____ Material for the task
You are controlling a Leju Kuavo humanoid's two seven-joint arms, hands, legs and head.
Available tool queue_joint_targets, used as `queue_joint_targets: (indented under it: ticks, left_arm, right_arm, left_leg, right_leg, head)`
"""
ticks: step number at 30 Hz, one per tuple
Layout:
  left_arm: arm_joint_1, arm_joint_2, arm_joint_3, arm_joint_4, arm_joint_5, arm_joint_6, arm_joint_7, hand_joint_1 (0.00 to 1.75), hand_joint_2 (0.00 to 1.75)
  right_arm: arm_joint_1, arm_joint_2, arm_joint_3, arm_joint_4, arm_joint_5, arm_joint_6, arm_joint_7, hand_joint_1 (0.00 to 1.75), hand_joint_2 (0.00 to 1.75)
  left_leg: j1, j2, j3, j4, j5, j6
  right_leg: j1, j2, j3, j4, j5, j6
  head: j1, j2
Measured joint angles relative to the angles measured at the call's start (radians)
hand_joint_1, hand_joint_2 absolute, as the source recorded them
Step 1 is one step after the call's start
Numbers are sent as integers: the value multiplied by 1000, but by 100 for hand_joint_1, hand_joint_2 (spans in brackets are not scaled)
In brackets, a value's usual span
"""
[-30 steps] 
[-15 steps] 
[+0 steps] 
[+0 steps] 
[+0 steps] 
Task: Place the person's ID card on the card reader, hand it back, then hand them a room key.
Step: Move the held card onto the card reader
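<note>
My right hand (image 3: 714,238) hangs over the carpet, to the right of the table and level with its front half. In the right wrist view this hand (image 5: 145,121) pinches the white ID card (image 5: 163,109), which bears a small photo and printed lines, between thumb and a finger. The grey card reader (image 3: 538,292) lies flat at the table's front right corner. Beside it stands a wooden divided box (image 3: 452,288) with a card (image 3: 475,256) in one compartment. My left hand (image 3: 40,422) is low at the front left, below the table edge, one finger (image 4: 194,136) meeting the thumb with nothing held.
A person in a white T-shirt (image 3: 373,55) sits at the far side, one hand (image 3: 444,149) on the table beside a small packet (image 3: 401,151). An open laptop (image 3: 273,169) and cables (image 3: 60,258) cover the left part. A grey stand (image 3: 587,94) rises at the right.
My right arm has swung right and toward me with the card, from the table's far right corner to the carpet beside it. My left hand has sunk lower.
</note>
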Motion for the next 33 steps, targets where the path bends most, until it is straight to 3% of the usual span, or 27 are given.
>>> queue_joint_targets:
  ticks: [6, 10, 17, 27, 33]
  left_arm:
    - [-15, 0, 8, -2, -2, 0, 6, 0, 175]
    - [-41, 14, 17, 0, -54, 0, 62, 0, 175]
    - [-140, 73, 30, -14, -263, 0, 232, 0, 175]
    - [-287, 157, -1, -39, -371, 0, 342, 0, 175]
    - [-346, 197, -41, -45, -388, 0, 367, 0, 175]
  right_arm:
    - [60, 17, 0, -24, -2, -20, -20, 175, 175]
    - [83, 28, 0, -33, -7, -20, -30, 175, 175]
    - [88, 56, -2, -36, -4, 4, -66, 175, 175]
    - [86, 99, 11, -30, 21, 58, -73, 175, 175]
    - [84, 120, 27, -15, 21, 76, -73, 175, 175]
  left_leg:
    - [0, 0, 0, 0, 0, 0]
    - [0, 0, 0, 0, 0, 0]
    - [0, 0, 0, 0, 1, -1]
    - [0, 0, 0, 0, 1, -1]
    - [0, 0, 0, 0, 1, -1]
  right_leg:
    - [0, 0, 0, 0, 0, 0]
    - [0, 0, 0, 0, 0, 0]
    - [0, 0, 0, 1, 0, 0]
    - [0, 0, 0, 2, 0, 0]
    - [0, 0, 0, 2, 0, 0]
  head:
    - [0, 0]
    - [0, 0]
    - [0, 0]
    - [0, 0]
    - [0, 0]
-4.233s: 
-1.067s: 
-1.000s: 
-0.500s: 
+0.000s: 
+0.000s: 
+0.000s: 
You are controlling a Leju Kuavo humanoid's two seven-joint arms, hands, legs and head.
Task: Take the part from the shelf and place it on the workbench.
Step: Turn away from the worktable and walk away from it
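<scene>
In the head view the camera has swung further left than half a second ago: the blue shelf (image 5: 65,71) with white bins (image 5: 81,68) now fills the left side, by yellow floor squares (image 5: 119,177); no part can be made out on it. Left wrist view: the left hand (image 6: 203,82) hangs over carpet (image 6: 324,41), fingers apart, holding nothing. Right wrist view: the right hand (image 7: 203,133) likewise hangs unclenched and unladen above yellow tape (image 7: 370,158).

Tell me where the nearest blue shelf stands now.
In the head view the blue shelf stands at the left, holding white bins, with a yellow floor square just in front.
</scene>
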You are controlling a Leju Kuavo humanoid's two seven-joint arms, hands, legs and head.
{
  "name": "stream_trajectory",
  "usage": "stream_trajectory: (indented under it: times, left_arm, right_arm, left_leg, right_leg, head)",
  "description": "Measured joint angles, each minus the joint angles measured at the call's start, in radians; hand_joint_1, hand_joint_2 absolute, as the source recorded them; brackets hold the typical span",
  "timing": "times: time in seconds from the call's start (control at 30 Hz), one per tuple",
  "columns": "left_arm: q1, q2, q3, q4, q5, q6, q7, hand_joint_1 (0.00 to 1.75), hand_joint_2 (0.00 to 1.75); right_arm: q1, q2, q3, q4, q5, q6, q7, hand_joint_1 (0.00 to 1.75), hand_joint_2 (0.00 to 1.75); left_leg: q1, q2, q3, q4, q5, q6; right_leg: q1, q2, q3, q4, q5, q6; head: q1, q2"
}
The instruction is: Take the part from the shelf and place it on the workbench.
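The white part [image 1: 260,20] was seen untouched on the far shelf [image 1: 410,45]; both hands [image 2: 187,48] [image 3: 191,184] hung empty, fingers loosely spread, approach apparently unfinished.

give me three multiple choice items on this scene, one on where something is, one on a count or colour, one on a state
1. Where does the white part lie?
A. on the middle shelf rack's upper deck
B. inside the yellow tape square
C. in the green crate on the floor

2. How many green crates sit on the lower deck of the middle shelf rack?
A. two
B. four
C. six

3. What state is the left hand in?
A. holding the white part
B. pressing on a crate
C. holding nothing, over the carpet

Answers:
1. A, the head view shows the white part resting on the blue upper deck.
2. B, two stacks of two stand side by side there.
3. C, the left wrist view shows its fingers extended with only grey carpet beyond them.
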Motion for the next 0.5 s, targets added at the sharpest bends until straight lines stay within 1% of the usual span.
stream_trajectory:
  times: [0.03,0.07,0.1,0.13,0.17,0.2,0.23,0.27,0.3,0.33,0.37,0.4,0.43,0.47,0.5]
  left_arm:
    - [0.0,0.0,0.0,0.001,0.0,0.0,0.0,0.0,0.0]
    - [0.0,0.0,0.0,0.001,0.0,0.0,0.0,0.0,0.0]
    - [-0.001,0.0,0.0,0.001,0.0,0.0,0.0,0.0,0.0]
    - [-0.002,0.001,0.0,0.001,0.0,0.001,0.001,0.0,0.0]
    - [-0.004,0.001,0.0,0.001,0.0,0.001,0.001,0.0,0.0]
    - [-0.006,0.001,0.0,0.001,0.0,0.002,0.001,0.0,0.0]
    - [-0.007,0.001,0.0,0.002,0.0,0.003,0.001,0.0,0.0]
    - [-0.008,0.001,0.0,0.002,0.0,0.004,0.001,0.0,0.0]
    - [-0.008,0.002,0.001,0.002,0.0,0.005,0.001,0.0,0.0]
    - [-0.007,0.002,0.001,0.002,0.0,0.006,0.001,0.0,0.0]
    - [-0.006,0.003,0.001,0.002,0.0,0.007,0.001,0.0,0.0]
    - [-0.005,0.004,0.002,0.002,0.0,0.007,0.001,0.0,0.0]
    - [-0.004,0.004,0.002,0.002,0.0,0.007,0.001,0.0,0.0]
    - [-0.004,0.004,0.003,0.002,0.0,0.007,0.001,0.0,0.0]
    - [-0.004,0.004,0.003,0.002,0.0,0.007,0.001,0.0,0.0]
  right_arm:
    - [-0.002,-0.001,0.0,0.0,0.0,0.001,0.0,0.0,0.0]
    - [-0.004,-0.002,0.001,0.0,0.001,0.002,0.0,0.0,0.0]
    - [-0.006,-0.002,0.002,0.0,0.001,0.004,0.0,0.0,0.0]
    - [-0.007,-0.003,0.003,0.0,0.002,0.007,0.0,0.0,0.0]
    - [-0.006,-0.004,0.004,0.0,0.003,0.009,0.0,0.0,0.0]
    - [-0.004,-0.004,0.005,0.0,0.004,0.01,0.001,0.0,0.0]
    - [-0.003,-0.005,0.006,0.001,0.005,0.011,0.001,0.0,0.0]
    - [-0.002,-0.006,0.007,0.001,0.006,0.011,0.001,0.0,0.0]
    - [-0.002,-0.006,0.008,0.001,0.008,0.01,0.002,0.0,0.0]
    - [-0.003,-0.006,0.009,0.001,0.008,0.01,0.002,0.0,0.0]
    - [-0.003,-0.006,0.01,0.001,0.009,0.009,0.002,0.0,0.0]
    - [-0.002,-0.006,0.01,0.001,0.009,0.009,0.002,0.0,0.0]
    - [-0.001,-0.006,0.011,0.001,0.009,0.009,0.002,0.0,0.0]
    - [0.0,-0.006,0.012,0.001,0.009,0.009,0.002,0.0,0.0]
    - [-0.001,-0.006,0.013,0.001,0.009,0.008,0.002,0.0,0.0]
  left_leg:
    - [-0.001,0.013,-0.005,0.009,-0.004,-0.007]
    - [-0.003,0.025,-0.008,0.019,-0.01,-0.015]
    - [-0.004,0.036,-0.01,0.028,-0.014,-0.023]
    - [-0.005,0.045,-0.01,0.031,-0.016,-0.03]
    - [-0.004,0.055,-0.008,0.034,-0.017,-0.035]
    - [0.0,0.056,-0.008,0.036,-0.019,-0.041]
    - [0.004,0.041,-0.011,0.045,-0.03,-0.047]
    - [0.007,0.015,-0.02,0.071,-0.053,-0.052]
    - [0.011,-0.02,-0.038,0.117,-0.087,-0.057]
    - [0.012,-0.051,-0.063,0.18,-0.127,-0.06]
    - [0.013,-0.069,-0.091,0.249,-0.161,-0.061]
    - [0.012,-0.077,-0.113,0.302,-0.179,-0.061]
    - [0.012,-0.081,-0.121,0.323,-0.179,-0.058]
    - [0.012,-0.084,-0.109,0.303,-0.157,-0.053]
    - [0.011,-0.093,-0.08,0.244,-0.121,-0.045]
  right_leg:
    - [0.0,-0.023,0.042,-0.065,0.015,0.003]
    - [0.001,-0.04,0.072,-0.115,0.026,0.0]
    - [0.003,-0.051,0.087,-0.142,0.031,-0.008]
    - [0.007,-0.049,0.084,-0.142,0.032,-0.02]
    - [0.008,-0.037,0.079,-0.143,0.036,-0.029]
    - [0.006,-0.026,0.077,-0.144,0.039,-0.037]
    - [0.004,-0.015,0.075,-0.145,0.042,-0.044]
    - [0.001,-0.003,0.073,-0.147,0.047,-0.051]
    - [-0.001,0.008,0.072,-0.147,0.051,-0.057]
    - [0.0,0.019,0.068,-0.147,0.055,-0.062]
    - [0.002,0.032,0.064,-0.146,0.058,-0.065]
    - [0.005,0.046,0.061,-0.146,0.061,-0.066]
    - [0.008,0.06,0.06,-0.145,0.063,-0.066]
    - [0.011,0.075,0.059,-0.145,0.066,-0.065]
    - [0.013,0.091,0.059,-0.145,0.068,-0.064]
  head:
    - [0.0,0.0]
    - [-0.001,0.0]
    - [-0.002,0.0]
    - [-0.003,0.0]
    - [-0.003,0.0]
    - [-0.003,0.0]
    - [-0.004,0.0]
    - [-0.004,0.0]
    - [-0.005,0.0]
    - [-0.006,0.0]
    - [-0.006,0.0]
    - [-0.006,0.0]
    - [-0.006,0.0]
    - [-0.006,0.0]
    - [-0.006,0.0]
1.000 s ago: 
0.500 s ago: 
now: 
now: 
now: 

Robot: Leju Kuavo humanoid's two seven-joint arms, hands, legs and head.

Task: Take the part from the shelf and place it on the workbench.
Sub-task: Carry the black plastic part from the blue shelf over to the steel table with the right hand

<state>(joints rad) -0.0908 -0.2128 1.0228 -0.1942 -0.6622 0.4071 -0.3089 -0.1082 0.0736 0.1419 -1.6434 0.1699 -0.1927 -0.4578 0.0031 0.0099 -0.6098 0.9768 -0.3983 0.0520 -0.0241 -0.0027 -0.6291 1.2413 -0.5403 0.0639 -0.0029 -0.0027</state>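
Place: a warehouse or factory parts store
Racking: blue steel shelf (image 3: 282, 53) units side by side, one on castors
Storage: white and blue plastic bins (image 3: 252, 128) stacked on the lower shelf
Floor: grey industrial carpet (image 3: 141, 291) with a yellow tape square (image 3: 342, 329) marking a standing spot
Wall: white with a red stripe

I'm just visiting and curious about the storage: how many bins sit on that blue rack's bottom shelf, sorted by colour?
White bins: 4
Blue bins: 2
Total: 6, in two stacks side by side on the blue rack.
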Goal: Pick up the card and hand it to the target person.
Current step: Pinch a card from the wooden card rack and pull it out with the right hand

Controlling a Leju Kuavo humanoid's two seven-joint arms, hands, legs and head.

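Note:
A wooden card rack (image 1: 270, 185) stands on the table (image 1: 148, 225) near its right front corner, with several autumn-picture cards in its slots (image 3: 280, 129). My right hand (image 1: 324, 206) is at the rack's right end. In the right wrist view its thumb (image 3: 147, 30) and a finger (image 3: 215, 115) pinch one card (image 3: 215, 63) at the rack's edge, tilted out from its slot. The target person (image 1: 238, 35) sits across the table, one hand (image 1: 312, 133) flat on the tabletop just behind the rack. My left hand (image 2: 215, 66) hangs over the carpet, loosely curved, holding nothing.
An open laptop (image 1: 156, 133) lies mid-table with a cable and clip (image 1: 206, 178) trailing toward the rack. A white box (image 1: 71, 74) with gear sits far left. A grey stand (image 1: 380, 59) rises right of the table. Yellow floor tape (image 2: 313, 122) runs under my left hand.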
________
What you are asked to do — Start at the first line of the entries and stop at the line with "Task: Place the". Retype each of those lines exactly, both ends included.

Output of the exercise —
You are controlling a Leju Kuavo humanoid's two seven-joint arms, hands, legs and head.
Available tool queue_joint_targets, used as `queue_joint_targets: (indented under it: ticks, left_arm, right_arm, left_leg, right_leg, head)`
"""
ticks: step number at 30 Hz, one per tuple
Layout:
  left_arm: arm_joint_1, arm_joint_2, arm_joint_3, arm_joint_4, arm_joint_5, arm_joint_6, arm_joint_7, hand_joint_1 (0.00 to 1.75), hand_joint_2 (0.00 to 1.75)
  right_arm: arm_joint_1, arm_joint_2, arm_joint_3, arm_joint_4, arm_joint_5, arm_joint_6, arm_joint_7, hand_joint_1 (0.00 to 1.75), hand_joint_2 (0.00 to 1.75)
  left_leg: j1, j2, j3, j4, j5, j6
  right_leg: j1, j2, j3, j4, j5, j6
  head: j1, j2
Measured joint angles relative to the angles measured at the call's start (radians)
hand_joint_1, hand_joint_2 absolute, as the source recorded them
Step 1 is one step after the call's start
Numbers are sent as integers: the value multiplied by 1000, but by 100 for hand_joint_1, hand_joint_2 (spans in brackets are not scaled)
In brackets, a value's usual span
"""
[-30 steps] 
[-15 steps] 
[+0 steps] 
[+0 steps] 
[+0 steps] 
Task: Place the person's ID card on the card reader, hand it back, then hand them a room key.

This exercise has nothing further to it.